No właśnie do zera codziennie nie wybieram. Wyrzucam tylko kupy i dościelam. Kilka razy zdarzyło mi się ścielić owsianką i był koszmar ale ponieważ ścieliłam naprawdę sporadycznie to trochę miałam nadzieję, że przy codziennym ścieleniu taką słomą nie jest tak źle. Znajoma twierdzi, że ścieli wyłącznie owsianką ale ta sama znajoma wmawia mi, że konia tuczy się owsem i że kon w naturze je owies, więc średnio jej wierzę 😉
Kurczak
ja cały zeszły rok miałam tylko owsiankę do ścielenia i byłam zadowolona, koń chyba jeszcze bardziej bo jak wchodził do boksu to zamiast najpierw do żłobu to do podłogi sięgał :p
Też uważam, że 2 kostki na boks to dużo, ja mam jednego czyściocha-niejadka to przy codziennym wybieraniu kup i mokrego dościelam co drugi dzień pół kostki i ma najczyściej z całej szóstki, a syfiarzowi codzinnie kostkę wrzucam i rano jest ok.

Owsianką ścielę zimą u dziadziusia, który nie dojada i od kilku lat walczę nieustannie o utrzymanie masy. Innej słomy nie tyka, generalnie jest wybitnie wybredny i w treściwych i objętościowych paszach a skoro owsiankę skubie to niech je chociaż to.
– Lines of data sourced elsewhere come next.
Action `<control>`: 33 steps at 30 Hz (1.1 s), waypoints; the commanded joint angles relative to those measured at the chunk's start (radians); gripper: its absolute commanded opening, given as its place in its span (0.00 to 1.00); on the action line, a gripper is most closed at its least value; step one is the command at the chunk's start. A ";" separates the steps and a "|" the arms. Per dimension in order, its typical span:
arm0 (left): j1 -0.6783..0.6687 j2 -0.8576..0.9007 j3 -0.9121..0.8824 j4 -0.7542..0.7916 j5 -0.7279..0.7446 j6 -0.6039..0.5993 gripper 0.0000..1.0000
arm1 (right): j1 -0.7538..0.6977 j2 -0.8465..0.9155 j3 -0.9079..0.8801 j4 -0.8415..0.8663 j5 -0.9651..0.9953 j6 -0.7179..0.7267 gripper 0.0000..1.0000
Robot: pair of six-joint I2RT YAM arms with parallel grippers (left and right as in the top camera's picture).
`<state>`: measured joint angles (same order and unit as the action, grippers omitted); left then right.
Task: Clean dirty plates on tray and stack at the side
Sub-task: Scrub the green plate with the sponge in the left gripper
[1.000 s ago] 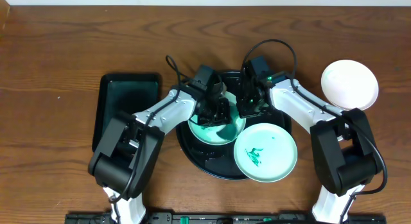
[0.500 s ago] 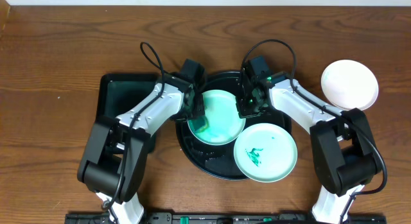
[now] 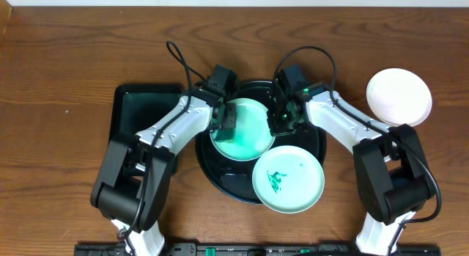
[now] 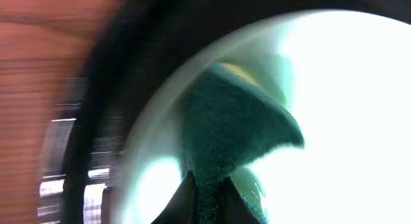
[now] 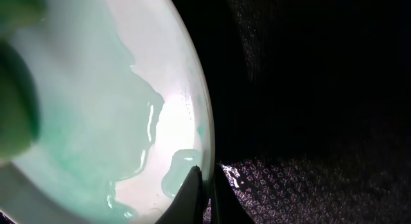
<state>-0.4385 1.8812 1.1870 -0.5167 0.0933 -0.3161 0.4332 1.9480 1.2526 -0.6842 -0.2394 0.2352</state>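
Note:
The round black tray (image 3: 226,177) holds a mint green plate (image 3: 249,131), wet and smeared with green. My left gripper (image 3: 226,128) is shut on a dark green cloth (image 4: 231,131) pressed on that plate's left part (image 4: 340,108). My right gripper (image 3: 281,122) is shut on the plate's right rim (image 5: 207,185), one finger on each side of it. A second mint plate (image 3: 288,179) with a green smear lies over the tray's front right rim. A white plate (image 3: 399,97) sits on the table at the far right.
A rectangular black tray (image 3: 139,124) lies on the wooden table just left of the round tray, under my left arm. Cables loop above both wrists. The round tray's textured floor (image 5: 308,121) shows to the right of the held plate.
My left gripper has wiped with the cloth from the plate's middle to its left side. The smeared mint plate at the front has slid left. My right gripper has kept its hold.

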 commanded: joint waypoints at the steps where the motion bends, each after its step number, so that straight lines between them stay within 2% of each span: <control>1: -0.090 0.062 -0.028 0.001 0.189 0.032 0.07 | 0.003 0.001 -0.007 -0.024 0.033 -0.008 0.01; 5: -0.168 0.062 -0.028 0.018 0.263 0.035 0.07 | 0.003 0.001 -0.007 -0.031 0.033 -0.008 0.01; 9: -0.220 0.062 -0.028 0.051 0.266 -0.006 0.07 | 0.002 0.001 -0.007 -0.031 0.033 -0.008 0.01; 12: -0.227 0.062 -0.028 0.085 0.283 -0.070 0.07 | 0.002 0.001 -0.007 -0.031 0.033 -0.008 0.01; 17: -0.210 0.062 -0.028 0.150 0.309 -0.102 0.07 | 0.002 0.001 -0.007 -0.031 0.033 -0.008 0.01; 29: -0.079 0.002 -0.021 0.108 -0.092 -0.102 0.07 | 0.002 0.001 -0.007 -0.029 0.033 -0.009 0.01; 33: -0.065 -0.069 -0.009 0.060 -0.140 -0.085 0.07 | 0.002 0.001 -0.007 -0.026 0.033 -0.012 0.01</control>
<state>-0.5354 1.8687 1.1694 -0.4316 0.1280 -0.4183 0.4259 1.9476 1.2533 -0.7071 -0.2169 0.2375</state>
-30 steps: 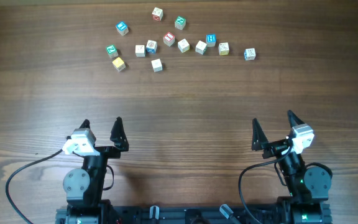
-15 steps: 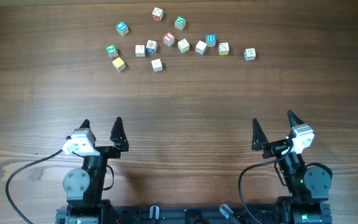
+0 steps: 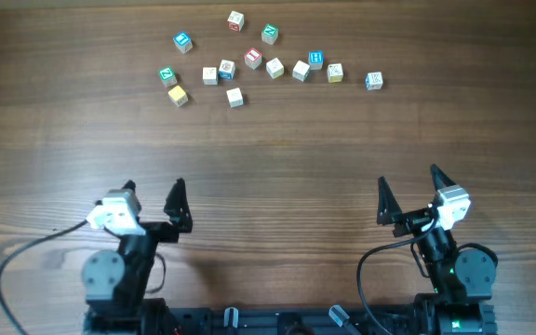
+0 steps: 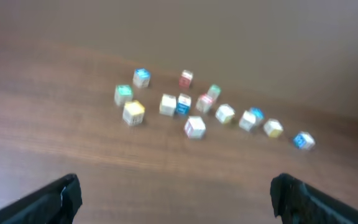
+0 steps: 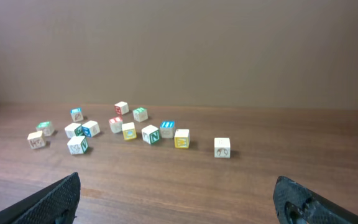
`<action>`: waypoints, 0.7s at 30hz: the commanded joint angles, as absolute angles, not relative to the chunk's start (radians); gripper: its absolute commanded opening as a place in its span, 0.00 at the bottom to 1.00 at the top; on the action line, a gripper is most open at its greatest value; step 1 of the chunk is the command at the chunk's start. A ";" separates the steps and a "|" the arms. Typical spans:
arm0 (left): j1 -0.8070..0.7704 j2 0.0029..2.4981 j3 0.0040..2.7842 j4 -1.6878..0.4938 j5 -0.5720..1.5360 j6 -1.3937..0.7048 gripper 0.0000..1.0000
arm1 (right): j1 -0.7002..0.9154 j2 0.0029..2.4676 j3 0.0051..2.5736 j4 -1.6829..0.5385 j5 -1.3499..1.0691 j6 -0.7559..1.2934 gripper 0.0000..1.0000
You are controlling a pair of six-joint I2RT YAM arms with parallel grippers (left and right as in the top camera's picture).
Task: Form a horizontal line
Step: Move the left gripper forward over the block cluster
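Near the front edge of the wooden table (image 3: 268, 149), the left gripper (image 3: 152, 186) and the right gripper (image 3: 408, 179) both stand spread wide, holding nothing. Far back, well apart from them, lie the little letter cubes (image 3: 274, 67), loose and scattered, not yet a horizontal line. Each cube is likely light, hard and easy to knock, so pinch two flat sides. Their faces are white, yellow, blue, green and red.

Even, soft light, faint shadows; left wrist view motion-blurred (small wooden letter cubes (image 4: 194, 126) smeared); other views sharp.
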State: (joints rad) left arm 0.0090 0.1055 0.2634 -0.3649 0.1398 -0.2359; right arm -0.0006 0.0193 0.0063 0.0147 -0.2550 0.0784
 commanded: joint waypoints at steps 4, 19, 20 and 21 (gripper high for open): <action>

Reszcie też nie ścielę owsianą bo znika w trybie ekspresowym a siano rozwalone i zasikane.
Owsiankę używam u koni, które maja przytyć. U moich skromnie - do pochrupania, a tak żytnia. Sprzątane codziennie lub co 2 dni- jakoś "syfu" nie ma. Ze stajni przydomowej stworzył się pensjonacik dla 10ciu koni, ale ponad 10 lat temu od przydomówki się zaczęło. Kostka na boks 3,5x3,5 to sporo. daję mniej. Balot słomy na 5-6 dni spokojnie wystarcza.

RobaczekM siano nowe- minimum wszelkiego minimum to 2 tyg mus odpocząć, ale lepiej dać sobie czas- 1-2 mies. "Stare" siano jak masz a konie mają non-stop trawę, podaj "garstkę" na noc. U nas trawy po pas wiec w sezonie pastwiskowym podaję naprawdę niewiele sianka (oszczędności spore), bo nie ma potrzeby. Jedynie by nie odwykły.
Ja mam to szczęście, że moja w boksie tylko sika i to w jednym miejscu, więc narzucam jedne widły słomy na wierzch, a ściółkę wybieram raz na dwa tygodnie. Mam pościelone tylko na połowie boksu, tam gdzie niunia się kładzie, inaczej wynosi ściółkę na kopytach i mam sprzątanie wokół stajni. Nie jest zamykana i łazi 24 godziny na dobę. Kupy strzela wzdłuż płotu sąsiada, więc żeby pozbierać, daleko nie chodzę. Słomy przez 1,5 roku zużyłam może balot. Siana taż dużo nie idzie. Daję ile zje, ale to maksymalnie kostka zimą ( 10 kg) i 1/4 kostki latem, bo woli trawę.
Dementek   ,,On zmienił mnie..."
12 czerwca 2016 08:50
A ja do ścielenia boksów polecam pellet ze słomy. Lepszy jest ten z equi straw, bo testowaliśmy tańszy pellet ze słomy i wydajność była sporo niższa... I obornika dużo mniej, a sam obornik jest lepszej jakości niż z normalną słomą.